Work order:
Could you return each line below without altering a word?

Data below:

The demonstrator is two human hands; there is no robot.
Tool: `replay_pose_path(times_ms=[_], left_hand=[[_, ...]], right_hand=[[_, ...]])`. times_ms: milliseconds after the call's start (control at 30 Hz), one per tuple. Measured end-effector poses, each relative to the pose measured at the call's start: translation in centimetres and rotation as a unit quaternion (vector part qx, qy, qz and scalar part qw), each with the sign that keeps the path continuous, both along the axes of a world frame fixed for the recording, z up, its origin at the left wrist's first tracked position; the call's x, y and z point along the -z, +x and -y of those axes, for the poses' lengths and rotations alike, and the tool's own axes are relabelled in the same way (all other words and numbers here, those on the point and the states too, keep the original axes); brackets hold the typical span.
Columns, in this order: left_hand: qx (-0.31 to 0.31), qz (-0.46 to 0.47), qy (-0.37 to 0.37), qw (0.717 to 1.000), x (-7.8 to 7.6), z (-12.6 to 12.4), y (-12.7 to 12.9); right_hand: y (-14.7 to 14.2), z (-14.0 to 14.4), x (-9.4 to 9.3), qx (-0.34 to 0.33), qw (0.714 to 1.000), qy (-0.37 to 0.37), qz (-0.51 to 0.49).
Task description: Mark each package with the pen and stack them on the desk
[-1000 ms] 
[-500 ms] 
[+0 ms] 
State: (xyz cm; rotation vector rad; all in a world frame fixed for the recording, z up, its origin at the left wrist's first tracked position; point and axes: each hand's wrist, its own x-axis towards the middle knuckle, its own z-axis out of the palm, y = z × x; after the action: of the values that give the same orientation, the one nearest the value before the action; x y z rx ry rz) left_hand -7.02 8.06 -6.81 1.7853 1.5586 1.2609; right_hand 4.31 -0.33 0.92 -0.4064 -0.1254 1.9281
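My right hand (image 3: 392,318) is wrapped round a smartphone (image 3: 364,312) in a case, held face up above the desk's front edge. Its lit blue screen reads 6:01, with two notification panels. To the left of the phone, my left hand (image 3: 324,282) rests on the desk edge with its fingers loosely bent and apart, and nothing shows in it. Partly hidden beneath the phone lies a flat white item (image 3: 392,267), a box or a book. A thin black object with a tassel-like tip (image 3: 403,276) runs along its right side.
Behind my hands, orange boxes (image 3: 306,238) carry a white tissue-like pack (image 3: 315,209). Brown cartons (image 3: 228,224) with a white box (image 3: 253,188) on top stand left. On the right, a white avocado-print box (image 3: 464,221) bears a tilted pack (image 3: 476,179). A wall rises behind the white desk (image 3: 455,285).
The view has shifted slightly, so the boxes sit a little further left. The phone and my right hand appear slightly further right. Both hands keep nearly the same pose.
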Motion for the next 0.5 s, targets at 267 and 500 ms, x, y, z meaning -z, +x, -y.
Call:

Result of this task:
The demonstrator is two human hands; there is no robot.
Tool: `replay_pose_path(times_ms=[_], left_hand=[[_, ...]], right_hand=[[_, ...]])`. times_ms: milliseconds after the call's start (control at 30 Hz), one per tuple. Measured end-effector poses, each relative to the pose measured at the call's start: translation in centimetres and rotation as a unit quaternion (vector part qx, qy, qz and scalar part qw), each with the sign that keeps the path continuous, both along the axes of a world frame fixed for the recording, z up, its origin at the left wrist's first tracked position; the call's x, y and z point along the -z, +x and -y of those axes, for the poses' lengths and rotations alike, and the tool's own axes are relabelled in the same way (all other words and numbers here, those on the point and the states too, keep the original axes); brackets hold the typical span.
Columns, in this order: left_hand: qx (-0.31 to 0.31), qz (-0.46 to 0.47), qy (-0.37 to 0.37), qw (0.717 to 1.000), x (-7.8 to 7.6), z (-12.6 to 12.4), y (-12.7 to 12.9); right_hand: y (-14.7 to 14.2), z (-14.0 to 14.4), x (-9.4 to 9.3), qx (-0.34 to 0.33), qw (0.714 to 1.000), qy (-0.37 to 0.37), qz (-0.51 to 0.49).
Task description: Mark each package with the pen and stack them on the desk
[-1000 ms] 
[-500 ms] 
[+0 ms] 
State: (xyz cm; rotation vector rad; all in a world frame fixed for the recording, z up, its origin at the left wrist's first tracked position; point and axes: each hand's wrist, its own x-axis towards the middle knuckle, its own z-axis out of the palm, y = z × x; after the action: of the values that give the same orientation, the one nearest the value before the action; x y z rx ry rz) left_hand -7.02 8.06 -6.81 1.7853 1.5586 1.2609; right_hand 4.31 -0.33 0.92 -0.4064 -0.1254 1.9281
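My right hand (image 3: 392,318) is wrapped round a smartphone (image 3: 364,312) in a case, held face up above the desk's front edge. Its lit blue screen reads 6:01, with two notification panels. To the left of the phone, my left hand (image 3: 324,282) rests on the desk edge with its fingers loosely bent and apart, and nothing shows in it. Partly hidden beneath the phone lies a flat white item (image 3: 392,267), a box or a book. A thin black object with a tassel-like tip (image 3: 403,276) runs along its right side.
Behind my hands, orange boxes (image 3: 306,238) carry a white tissue-like pack (image 3: 315,209). Brown cartons (image 3: 228,224) with a white box (image 3: 253,188) on top stand left. On the right, a white avocado-print box (image 3: 464,221) bears a tilted pack (image 3: 476,179). A wall rises behind the white desk (image 3: 455,285).
The view has shifted slightly, so the boxes sit a little further left. The phone and my right hand appear slightly further right. Both hands keep nearly the same pose.
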Motion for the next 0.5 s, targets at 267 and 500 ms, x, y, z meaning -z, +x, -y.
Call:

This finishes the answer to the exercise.